*YOUR GOAL*: All lines below containing "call" are to be listed.

────

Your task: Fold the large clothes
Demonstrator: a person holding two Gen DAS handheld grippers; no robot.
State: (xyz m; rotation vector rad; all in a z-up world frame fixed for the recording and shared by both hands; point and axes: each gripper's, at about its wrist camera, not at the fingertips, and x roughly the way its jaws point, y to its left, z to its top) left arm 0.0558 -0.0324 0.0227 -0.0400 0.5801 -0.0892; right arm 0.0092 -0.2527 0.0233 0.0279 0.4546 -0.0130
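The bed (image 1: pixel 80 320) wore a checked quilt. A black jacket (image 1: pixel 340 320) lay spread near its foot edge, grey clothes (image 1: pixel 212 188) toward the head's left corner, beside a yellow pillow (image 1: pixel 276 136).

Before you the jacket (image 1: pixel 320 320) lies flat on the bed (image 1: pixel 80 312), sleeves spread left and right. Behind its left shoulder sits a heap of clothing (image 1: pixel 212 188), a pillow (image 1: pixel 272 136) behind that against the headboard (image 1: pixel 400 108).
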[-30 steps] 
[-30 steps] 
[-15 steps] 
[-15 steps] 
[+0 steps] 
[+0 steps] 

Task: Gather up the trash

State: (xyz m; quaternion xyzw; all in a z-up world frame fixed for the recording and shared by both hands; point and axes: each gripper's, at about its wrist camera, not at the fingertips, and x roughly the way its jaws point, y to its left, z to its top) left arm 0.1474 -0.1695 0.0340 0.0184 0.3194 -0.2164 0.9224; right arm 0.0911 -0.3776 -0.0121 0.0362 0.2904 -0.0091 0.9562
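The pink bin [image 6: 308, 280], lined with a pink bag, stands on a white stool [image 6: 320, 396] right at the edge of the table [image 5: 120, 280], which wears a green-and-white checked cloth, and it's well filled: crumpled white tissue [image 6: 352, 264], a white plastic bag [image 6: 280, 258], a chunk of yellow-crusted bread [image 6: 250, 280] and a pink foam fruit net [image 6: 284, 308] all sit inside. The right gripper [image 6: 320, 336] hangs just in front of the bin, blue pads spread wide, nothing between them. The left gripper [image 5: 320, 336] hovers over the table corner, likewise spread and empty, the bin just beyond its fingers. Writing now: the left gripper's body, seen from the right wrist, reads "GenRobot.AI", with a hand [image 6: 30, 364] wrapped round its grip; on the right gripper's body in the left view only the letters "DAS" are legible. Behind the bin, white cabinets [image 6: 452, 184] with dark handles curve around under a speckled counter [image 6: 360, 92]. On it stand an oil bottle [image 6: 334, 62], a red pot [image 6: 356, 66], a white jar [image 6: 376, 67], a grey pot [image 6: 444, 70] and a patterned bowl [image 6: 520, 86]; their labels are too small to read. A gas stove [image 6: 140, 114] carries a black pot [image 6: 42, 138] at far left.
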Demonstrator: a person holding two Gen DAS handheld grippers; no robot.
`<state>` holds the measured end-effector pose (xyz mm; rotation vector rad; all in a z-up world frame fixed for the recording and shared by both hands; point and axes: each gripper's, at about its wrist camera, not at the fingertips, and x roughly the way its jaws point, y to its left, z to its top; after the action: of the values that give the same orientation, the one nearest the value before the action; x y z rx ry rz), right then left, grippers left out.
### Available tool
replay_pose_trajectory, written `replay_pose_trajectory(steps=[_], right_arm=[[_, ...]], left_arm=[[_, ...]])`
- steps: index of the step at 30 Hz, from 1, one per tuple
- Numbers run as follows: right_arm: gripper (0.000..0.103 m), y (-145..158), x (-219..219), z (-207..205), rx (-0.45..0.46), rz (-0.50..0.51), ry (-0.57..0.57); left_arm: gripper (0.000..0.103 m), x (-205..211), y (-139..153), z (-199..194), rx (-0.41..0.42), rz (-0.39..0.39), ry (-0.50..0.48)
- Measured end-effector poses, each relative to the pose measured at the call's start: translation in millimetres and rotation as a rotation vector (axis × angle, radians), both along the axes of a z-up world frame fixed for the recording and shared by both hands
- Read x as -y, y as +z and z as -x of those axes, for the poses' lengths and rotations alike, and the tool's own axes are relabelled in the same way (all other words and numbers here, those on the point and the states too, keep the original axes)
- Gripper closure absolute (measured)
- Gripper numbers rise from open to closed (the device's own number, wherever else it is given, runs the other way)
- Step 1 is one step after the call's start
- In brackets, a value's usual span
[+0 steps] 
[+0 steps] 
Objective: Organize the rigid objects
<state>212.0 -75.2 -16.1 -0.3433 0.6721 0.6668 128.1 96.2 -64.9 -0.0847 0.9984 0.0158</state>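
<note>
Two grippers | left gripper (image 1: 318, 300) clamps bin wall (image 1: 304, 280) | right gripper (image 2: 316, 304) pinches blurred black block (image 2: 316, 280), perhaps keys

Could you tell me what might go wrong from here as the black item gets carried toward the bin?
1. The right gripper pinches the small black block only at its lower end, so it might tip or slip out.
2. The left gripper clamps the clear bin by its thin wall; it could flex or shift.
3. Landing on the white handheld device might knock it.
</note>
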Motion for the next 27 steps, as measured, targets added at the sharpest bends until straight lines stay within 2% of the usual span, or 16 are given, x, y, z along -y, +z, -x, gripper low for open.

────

*ANSWER SECTION*:
- Measured end-effector poses, each relative to the pose measured at the call's start: translation in millimetres and rotation as a rotation vector (axis × angle, radians), both along the axes of a z-up world frame fixed for the recording and shared by both hands
- Step 1 is one step after the call's start

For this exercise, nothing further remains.